Un clima de hostilidad, de miedo, se vive en las oficinas centrales del Colegio de Bachilleres de Puebla (Cobaep) por la actitud que desde hace un año ha mostrado una trabajadora, identificada como Azucena R., quien mantiene una confrontación constante con el demás personal, así como con alumnos y padres de familia. No es un asunto menor si se parte de que esta mujer –según las denuncias que se hicieron llegar a La Jornada de Oriente– al parecer acude a laborar con un arma de fuego y con un taser, que es un instrumento que se utiliza para hacer descargas eléctricas.
Un conflicto que ha sido solapado por una importante figura del morenovallismo: Cirilo Salas Hernández, quien durante el sexenio del finado exgobernador Rafael Moreno Valle Rosas se desempeñó como secretario general de la sección 51 del Sindicato Nacional de Trabajadores de la Educación y como diputado local del Partido Nueva Alianza.
Ahora ostenta el cargo de director de Planeación, Evaluación y Programación del Colegio de Bachilleres de Puebla, que es una de las áreas prioritarias de esta institución de educación media superior.
Llama mucho la atención que este personaje ocupe esta posición en un gobierno de la 4T, luego de que fue una figura clave para que el panista Rafael Moreno Valle Rosas se convirtiera en gobernador de Puebla.
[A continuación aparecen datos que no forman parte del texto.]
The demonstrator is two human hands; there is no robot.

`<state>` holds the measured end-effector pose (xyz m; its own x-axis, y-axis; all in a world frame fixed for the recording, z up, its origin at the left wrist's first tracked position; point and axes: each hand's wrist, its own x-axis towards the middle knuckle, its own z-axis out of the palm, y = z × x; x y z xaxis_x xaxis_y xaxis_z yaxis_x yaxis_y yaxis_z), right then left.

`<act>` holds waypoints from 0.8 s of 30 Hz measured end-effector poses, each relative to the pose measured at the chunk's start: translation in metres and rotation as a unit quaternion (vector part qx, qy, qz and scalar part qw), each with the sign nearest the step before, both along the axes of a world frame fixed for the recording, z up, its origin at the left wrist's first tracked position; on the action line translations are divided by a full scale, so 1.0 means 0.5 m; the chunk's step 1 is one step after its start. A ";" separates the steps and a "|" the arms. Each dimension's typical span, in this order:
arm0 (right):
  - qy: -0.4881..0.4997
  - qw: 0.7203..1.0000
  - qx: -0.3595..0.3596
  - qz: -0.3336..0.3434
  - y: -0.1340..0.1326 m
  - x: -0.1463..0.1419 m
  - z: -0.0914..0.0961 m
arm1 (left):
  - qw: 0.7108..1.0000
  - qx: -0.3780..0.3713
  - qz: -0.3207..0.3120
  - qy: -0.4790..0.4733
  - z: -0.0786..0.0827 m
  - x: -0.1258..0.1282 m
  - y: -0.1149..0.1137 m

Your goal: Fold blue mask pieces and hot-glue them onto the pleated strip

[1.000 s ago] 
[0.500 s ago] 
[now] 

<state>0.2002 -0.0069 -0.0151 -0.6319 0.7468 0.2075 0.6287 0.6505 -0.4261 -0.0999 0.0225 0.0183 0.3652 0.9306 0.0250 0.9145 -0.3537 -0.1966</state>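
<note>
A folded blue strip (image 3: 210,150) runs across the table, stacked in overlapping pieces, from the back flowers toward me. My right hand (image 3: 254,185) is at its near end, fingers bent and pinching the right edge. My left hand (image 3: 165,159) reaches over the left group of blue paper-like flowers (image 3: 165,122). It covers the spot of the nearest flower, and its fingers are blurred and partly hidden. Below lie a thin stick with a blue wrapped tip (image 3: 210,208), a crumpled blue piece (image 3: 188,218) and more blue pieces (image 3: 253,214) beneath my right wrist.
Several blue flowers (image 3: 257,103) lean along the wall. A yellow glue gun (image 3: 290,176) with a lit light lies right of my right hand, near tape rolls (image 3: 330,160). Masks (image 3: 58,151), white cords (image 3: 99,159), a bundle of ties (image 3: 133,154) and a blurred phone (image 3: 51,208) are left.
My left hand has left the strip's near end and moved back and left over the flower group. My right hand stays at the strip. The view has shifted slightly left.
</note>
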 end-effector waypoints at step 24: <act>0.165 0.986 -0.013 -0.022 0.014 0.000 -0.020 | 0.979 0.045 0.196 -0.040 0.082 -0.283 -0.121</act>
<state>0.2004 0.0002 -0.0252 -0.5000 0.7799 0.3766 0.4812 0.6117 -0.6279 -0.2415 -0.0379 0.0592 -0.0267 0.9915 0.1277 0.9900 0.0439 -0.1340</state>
Salas Hernández puso el SNTE 51 al servicio del PAN en el año 2010 y el sindicato magisterial se convirtió en una fuente de financiamiento, pero sobre todo de operación electoral, a favor del entonces aspirante opositor a la gubernatura de Puebla: Rafael Moreno Valle Rosas.
En el año 2022, cuando la 4T ya tenía el control del Poder Ejecutivo, Cirilo Salas fue despedido como trabajador de la Secretaría e Educación Pública (SEP) y en particular como maestro de primaria.
La razón que en ese entonces fundamentó la SEP es que el ex dirigente sindical cobró una doble plaza como docente y a lo largo de 33 meses, entre el 1 de enero de 2019 y septiembre de 2021, nunca se presentó a laborar. Se negó a volver estar frente a un grupo de alumnos, una vez que terminó su encomienda como diputado local.
Ahora no solo se hace cargo de la planeación en el Cobaep, sino también es responsable del control interno de la institución.
Una labor que parece no estar cumpliendo correctamente dado que no ha movido “un dedo” para frenar el conflicto que habría generado la trabajadora Azucena R., quien precisamente está asignada a la Dirección de Planeación, Evaluación y Programación del Colegio de Bachilleres de Puebla.
De acuerdo con una serie de denuncias que trabajadores del Cobaep hicieron llegar a este columnista, esta mujer casi a diario protagoniza un altercado con miembros del demás personal. Una situación que ya ha alcanzado a alumnos y padres de familia del colegio.
Los testimonios indican que siempre está inconforme con el Cobaep y se la pasa cuestionando las actividades laborales de la institución. Particularmente, se ha confrontado en varias ocasiones con el personal de seguridad de las oficinas centrales.
Es dada a gritar, ofender, lanzar frases discriminatorias y usar expresiones violentas, como el decir que ella “con tres dedos descuartiza” un cuerpo humano.
No pasaría a mayores si solo fueran expresiones verbales. El problema es que ya en varias ocasiones, al parecer, ha habido intentos de agresiones físicas.
Una situación que preocupa por la versión de que acude armada a trabajar. Condición que nadie ha podido probar si es verdad.
Lo que sí se ha constatado es que utilizaría un taser, que es un arma no letal que se emplea para inmovilizar a una persona con una descarga eléctrica.
Y también, según los denunciantes, utiliza un artefacto que lanza gas lacrimógeno.
Los afectados están recurriendo a denunciar a organismos de derechos humanos y medios de comunicación, toda vez que Cirilo Salas Hernández ignora los conflictos internos de la dirección que encabeza en el Cobaep.